In the listing below, start your output at the line with "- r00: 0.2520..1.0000" and end it after the line with "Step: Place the", copying every line exactly.

── Records to process ──

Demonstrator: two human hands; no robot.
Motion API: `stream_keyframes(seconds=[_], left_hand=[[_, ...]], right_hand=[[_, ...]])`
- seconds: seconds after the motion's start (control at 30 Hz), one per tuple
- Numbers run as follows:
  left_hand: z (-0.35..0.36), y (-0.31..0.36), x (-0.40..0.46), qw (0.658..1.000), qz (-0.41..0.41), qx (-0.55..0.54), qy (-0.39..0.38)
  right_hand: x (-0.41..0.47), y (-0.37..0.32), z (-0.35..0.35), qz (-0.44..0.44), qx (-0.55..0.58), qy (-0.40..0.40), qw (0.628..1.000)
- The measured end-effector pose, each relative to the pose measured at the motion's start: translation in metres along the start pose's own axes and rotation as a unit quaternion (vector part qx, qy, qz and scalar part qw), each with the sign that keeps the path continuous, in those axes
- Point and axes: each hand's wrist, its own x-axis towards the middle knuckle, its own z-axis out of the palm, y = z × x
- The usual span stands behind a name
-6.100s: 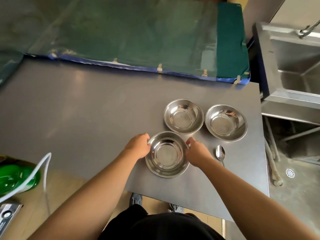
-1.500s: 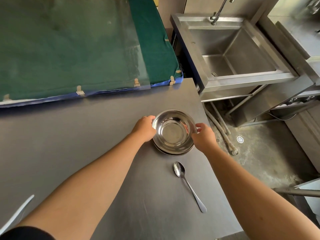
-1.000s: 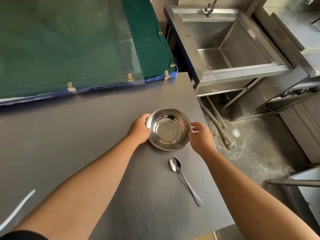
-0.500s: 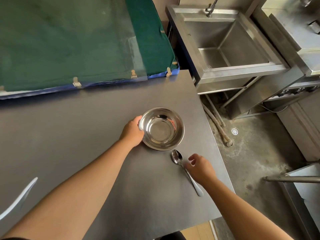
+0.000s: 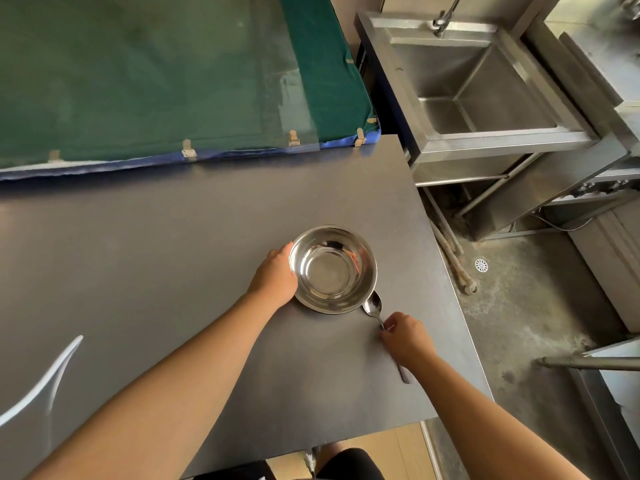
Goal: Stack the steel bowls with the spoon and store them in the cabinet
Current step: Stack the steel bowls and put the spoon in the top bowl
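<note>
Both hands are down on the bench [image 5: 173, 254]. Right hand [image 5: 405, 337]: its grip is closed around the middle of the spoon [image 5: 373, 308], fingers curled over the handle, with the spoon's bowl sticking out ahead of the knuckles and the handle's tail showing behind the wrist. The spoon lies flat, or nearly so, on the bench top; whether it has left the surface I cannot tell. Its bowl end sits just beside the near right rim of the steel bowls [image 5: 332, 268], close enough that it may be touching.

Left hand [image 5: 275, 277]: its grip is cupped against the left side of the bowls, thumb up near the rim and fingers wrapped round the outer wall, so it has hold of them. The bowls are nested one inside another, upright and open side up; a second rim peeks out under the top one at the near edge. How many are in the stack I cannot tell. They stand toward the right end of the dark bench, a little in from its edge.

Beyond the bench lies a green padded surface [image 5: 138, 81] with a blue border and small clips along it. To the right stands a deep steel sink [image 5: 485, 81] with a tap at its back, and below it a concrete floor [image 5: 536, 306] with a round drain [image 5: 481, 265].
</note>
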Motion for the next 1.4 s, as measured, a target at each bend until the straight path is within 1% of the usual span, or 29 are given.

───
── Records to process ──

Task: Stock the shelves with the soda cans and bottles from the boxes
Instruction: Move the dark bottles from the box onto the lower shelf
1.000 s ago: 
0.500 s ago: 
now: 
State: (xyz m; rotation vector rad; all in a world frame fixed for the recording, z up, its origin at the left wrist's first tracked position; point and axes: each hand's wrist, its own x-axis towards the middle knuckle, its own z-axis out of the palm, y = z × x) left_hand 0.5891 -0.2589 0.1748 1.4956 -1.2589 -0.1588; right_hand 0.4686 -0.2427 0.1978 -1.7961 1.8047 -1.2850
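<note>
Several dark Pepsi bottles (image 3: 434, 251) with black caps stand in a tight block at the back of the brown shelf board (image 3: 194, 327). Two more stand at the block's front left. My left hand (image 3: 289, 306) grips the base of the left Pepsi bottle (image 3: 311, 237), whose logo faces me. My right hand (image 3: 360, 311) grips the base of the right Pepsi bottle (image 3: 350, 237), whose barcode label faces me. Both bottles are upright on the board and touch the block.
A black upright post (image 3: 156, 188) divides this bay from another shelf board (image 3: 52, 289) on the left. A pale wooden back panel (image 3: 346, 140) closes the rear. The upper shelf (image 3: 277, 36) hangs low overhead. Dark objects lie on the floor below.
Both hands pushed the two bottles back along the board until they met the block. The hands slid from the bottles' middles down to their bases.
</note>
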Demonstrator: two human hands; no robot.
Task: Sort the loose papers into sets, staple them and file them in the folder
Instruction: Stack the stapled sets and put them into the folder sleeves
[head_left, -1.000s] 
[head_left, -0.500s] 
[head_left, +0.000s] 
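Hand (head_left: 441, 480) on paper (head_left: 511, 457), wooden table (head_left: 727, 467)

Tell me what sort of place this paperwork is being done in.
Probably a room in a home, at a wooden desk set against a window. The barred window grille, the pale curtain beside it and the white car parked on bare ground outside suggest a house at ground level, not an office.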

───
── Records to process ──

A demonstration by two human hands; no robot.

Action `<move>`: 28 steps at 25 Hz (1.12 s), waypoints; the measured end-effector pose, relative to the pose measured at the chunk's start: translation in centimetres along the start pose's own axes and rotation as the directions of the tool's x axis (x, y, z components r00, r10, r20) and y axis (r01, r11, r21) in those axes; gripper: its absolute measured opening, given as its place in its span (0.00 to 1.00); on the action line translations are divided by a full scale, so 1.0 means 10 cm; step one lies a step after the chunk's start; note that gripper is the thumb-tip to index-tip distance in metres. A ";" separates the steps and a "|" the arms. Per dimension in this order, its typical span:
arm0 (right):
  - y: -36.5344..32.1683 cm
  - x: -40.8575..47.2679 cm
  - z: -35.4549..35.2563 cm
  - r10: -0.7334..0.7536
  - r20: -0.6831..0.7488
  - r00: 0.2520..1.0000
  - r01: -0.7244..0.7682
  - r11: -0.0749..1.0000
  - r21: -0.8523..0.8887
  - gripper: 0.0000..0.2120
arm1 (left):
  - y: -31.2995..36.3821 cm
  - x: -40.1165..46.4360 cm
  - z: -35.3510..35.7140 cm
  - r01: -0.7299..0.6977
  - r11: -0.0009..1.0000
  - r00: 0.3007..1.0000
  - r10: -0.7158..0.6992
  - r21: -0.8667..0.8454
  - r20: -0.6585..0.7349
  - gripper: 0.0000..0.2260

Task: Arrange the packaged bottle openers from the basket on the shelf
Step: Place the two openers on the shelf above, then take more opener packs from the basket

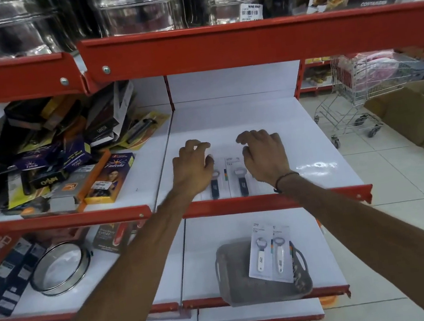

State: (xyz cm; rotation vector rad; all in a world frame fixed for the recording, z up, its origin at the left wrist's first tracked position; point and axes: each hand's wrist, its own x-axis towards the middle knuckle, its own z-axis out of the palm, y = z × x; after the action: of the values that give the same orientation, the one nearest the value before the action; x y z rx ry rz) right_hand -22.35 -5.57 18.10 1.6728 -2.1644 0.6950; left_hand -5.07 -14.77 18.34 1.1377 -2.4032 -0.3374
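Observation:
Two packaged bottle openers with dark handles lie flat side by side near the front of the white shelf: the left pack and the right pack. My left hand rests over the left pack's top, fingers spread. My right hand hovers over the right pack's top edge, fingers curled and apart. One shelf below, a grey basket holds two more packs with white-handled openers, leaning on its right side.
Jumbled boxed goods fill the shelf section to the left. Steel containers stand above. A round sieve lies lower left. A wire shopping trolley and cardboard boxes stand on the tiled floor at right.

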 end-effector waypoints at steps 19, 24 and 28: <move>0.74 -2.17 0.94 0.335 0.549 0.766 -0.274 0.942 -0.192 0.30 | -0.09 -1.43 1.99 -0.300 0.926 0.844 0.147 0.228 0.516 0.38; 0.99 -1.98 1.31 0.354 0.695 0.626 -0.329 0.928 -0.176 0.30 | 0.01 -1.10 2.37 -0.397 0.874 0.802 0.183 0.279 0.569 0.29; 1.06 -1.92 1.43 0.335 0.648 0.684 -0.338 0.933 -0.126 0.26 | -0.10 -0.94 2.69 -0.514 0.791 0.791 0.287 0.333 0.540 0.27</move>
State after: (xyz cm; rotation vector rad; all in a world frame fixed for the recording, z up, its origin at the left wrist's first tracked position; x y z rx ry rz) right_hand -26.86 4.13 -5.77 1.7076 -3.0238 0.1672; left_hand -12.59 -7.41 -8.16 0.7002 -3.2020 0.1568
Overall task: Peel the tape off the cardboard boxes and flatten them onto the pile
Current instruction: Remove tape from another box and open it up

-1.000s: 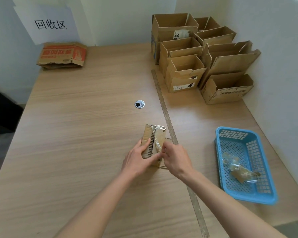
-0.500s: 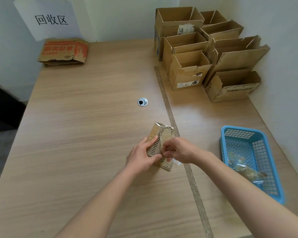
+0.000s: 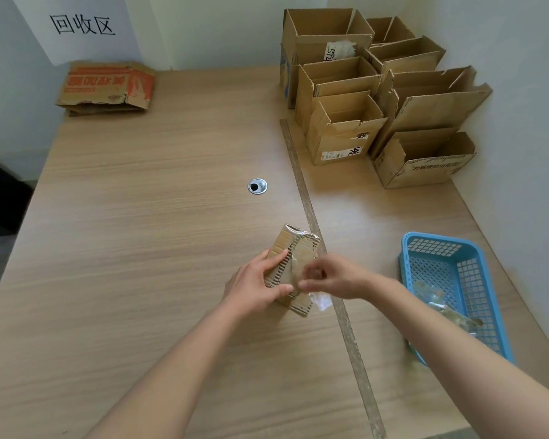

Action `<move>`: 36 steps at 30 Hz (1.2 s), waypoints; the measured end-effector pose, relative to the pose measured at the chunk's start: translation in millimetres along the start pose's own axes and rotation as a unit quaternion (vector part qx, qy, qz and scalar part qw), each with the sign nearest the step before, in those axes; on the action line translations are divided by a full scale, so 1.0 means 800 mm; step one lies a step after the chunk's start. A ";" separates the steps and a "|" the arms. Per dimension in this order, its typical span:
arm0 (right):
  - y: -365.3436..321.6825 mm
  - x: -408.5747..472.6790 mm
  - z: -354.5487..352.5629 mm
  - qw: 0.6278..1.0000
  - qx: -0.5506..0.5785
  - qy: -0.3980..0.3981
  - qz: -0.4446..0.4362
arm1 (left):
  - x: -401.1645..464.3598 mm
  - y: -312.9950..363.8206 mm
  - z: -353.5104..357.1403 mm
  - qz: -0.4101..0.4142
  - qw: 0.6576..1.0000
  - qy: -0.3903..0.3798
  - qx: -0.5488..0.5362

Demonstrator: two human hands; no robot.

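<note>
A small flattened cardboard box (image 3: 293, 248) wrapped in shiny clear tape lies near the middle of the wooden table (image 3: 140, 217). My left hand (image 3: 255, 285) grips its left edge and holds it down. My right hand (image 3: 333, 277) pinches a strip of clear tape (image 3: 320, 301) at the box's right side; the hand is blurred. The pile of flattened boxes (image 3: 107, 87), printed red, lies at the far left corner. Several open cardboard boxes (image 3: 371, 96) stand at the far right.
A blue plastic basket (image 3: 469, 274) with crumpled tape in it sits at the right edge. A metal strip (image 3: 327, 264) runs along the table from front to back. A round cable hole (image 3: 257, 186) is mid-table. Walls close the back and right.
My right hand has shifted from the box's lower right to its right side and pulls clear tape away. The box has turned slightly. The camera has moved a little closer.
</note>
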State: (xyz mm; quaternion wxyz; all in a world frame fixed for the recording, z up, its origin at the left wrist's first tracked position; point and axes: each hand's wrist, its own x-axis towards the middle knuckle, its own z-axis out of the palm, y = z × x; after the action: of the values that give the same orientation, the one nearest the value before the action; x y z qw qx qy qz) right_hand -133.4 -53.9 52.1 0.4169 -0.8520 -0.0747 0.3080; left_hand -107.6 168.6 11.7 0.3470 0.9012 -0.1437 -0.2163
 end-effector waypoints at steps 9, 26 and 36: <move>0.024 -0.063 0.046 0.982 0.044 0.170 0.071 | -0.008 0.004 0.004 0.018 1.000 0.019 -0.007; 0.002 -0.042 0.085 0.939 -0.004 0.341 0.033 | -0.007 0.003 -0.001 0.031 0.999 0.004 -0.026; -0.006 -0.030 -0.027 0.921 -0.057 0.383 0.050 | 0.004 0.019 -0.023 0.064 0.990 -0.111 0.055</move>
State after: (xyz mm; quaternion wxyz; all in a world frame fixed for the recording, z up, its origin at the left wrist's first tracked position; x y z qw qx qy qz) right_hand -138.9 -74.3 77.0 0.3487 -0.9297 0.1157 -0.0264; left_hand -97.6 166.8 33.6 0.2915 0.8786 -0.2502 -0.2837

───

### Result of this task:
  - r00: 0.2520..1.0000
  - r01: -0.7244..0.7682
  - r11: -0.0749..1.0000
  - r21: -0.8523..0.8887
  - gripper: 0.0000..0.2120
arm1 (left):
  - y: -31.2995..36.3821 cm
  - x: -40.1165..46.4360 cm
  - z: -35.3510..35.7140 cm
  - r01: -0.7299..0.6977
  - r11: -0.0009..1.0000
  - r00: 0.3007..1.0000
  - r10: -0.7158..0.6992
  - r21: -0.8667..0.8454
  - r20: -0.6585..0.7349
  - gripper: 0.0000..0.2260

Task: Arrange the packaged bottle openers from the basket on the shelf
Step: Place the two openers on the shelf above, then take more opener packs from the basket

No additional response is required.